I had, what I thought, was an amazing realization about food and wine pairing the other night while I ate some pizza at home with the family. It seems so basic and might be a little difficult to explain but here goes:
We were finishing a bottle of Pinot from the previous day which went well with the pizza -- no big deal, a nice, simple Pinot with pizza. Then, I poured a glass of one of our recent Cabernets which had all the telltale aromas of a serious, Napa Valley Cab: full, deep, blackberry, black olive aromas, etc. My brain was clicking along, taking in the aroma, doing some analysis and enjoying it very much. Then I had a sip and DOING RRRZZ XZAXZ BWZXTKFZFZF! I hope you get the idea. It didn't go too well. The wine was outstanding outside of the pizza context but the flavors did not go well with it.

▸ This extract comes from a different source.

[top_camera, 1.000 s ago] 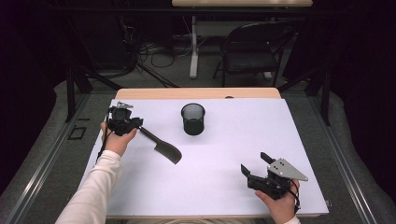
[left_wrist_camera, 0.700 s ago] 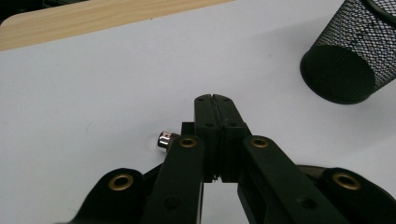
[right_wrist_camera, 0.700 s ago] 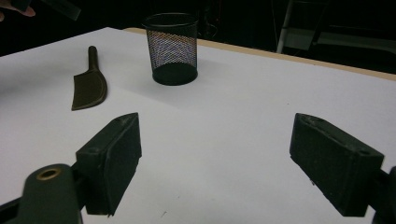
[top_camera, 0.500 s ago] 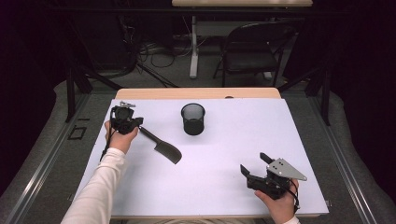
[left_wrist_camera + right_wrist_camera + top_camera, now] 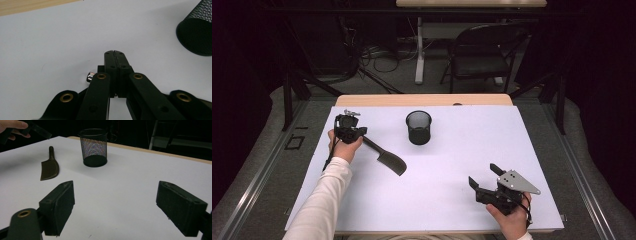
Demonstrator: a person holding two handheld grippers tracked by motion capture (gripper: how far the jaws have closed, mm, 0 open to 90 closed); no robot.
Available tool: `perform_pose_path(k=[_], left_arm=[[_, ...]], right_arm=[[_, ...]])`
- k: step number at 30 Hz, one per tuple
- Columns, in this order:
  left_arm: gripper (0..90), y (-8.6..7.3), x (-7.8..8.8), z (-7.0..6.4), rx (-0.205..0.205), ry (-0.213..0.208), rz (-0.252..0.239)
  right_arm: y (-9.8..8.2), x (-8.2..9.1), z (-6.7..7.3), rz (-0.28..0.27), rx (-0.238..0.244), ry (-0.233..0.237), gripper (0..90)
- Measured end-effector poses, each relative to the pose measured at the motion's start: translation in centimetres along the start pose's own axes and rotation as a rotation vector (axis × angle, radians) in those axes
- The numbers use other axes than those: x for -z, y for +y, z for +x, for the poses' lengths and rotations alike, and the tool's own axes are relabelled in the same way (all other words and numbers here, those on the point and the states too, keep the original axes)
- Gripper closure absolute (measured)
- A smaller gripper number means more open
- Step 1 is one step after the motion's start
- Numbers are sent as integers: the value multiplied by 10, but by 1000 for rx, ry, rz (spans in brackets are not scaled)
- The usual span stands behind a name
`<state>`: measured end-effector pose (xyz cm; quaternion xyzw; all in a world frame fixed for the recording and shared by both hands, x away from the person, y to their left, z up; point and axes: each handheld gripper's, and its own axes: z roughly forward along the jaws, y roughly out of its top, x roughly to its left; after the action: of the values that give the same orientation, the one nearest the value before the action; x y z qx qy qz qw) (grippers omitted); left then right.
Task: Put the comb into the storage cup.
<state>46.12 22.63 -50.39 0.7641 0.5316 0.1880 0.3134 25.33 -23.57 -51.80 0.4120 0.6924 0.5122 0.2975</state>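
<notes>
Looking down from the high view, the left claw sits at the far left of the white tabletop, its jaws drawn together at the handle end of a black flat-bladed spatula that lies on the surface with its blade pointing toward the near right. Whether the jaws pinch the handle cannot be told from here. A black wire-mesh cup stands upright, well apart to the right of the spatula. The right claw rests near the front right edge, jaws spread wide with nothing between them.

From the left gripper view, the left claw has its two black jaws pressed flat together just above the tabletop; no handle shows between them. The mesh cup stands at the upper right.

From the right gripper view, the right claw gapes wide over bare tabletop. Beyond it lie the spatula, flat on the surface, and the mesh cup, with the left claw at the spatula's far handle end.
</notes>
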Motion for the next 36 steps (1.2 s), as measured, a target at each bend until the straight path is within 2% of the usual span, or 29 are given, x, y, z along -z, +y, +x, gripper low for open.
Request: perform_pose_path(k=[11, 21, 26, 28, 36], left_arm=[[900, -1, -15, 5, 30, 3, 25], [900, -5, -30, 1, 10, 9, 54], [900, -6, -36, -1, 15, 10, 64], [900, -8, -40, -4, -14, 25, 84], [900, -9, -41, -4, -17, 25, 91]], right_arm=[[0, 0, 1, 3, 1, 3, 153], [0, -1, 1, 8, 5, 6, 153], [0, 0, 1, 10, 7, 6, 153], [0, 0, 1, 10, 6, 8, 153], [0, -1, 2, 13, 6, 11, 154]])
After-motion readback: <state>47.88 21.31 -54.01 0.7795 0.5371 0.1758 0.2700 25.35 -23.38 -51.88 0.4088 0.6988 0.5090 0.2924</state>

Now, I've made wine for almost 30 years and I don't claim to be a food and wine expert but I have been around the subject for a good, long time. I have had many mismatches in the past but here is my revelation: while a wine's aromas and flavors are normally in-line with each other, and while food flavors and wine flavors may agree or disagree, the AROMA of a wine has little to do with the food in a pairing sense. It certainly matters that you should be enjoying the combination, but, on a weighted scale, the flavor and flavor only are the factors that make a wine truly food-friendly. So, in a sense, when selecting a wine with a meal, it really is just the flavor profile that is the key and, downstream of that, the varietal aromas are more of a "fielder's choice" scenario.
This may seem obvious or like I have WAY too much time on my hands but it hit me like a brick. I had always, more or less, blithely accepted, as in the math formula, if A = B and B = C, then A = C. Well, absolutely not true here.